Assigned task -
All the data should come back exactly as it was given.
*** Opening Raw data ***
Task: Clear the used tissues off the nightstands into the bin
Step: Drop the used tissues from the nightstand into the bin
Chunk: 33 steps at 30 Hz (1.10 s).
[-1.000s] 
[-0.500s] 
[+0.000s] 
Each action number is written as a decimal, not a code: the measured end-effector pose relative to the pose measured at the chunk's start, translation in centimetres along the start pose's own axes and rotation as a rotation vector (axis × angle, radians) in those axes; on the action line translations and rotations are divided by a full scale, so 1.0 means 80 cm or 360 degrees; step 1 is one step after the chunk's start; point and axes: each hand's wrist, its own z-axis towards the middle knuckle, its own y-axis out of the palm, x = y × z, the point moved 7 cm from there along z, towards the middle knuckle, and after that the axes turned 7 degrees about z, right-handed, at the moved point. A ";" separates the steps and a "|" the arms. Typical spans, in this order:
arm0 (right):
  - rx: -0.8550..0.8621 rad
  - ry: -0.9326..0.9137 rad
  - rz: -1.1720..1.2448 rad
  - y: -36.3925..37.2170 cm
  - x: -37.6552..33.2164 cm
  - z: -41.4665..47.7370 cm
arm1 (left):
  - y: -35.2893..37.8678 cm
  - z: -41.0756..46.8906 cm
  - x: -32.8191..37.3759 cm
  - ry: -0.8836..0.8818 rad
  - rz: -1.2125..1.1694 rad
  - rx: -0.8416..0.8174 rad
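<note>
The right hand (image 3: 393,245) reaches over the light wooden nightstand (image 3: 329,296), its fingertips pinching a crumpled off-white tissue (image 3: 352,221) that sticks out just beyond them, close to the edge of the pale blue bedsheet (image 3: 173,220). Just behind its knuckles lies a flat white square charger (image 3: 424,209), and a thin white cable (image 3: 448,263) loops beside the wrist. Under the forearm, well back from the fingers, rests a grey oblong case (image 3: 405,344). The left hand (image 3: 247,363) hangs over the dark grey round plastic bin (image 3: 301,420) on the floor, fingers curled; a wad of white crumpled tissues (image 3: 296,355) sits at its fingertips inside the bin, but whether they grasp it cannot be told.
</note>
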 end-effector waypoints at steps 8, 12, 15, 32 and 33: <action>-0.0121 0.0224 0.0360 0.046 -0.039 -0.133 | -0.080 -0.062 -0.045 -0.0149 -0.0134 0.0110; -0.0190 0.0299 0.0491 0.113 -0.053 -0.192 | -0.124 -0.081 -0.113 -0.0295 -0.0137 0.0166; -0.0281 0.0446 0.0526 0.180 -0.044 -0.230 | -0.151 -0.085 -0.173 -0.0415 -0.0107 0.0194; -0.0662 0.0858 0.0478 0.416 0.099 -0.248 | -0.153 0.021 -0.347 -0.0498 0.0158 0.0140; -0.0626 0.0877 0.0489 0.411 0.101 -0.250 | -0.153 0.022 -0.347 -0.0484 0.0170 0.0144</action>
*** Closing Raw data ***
Response below -
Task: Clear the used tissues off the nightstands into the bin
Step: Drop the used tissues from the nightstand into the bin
Chunk: 33 steps at 30 Hz (1.10 s).
[-1.000s] 
[-0.500s] 
[+0.000s] 
Each action number is written as a decimal, not a code: the measured end-effector pose relative to the pose measured at the chunk's start, translation in centimetres along the start pose's own axes and rotation as a rotation vector (axis × angle, radians) in those axes; on the action line translations and rotations are divided by a full scale, so 1.0 means 80 cm or 360 degrees; step 1 is one step after the chunk's start; point and axes: each hand's wrist, its own z-axis towards the middle knuckle, its own y-axis out of the palm, x = y × z, the point moved 7 cm from there along z, towards the middle knuckle, and after that the axes turned 7 degrees about z, right-handed, at the moved point. A ";" separates the steps and a "|" the arms. Typical spans, in this order:
arm0 (right):
  - rx: -0.8550..0.8621 rad
  - ry: -0.9326..0.9137 rad
  - rz: -1.1720..1.2448 rad
  - y: -36.3925..37.2170 cm
  - x: -37.6552..33.2164 cm
  - z: -41.4665..47.7370 cm
arm1 (left):
  - y: -35.2893..37.8678 cm
  - z: -41.0756..46.8906 cm
  - x: -32.8191..37.3759 cm
  - ry: -0.8836..0.8818 rad
  - rz: -1.2125..1.1694 rad
  - rx: -0.8416..0.8174 rad
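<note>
The right hand (image 3: 393,245) reaches over the light wooden nightstand (image 3: 329,296), its fingertips pinching a crumpled off-white tissue (image 3: 352,221) that sticks out just beyond them, close to the edge of the pale blue bedsheet (image 3: 173,220). Just behind its knuckles lies a flat white square charger (image 3: 424,209), and a thin white cable (image 3: 448,263) loops beside the wrist. Under the forearm, well back from the fingers, rests a grey oblong case (image 3: 405,344). The left hand (image 3: 247,363) hangs over the dark grey round plastic bin (image 3: 301,420) on the floor, fingers curled; a wad of white crumpled tissues (image 3: 296,355) sits at its fingertips inside the bin, but whether they grasp it cannot be told.
</note>
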 end-effector waypoints at steps 8, 12, 15, 32 and 33: <action>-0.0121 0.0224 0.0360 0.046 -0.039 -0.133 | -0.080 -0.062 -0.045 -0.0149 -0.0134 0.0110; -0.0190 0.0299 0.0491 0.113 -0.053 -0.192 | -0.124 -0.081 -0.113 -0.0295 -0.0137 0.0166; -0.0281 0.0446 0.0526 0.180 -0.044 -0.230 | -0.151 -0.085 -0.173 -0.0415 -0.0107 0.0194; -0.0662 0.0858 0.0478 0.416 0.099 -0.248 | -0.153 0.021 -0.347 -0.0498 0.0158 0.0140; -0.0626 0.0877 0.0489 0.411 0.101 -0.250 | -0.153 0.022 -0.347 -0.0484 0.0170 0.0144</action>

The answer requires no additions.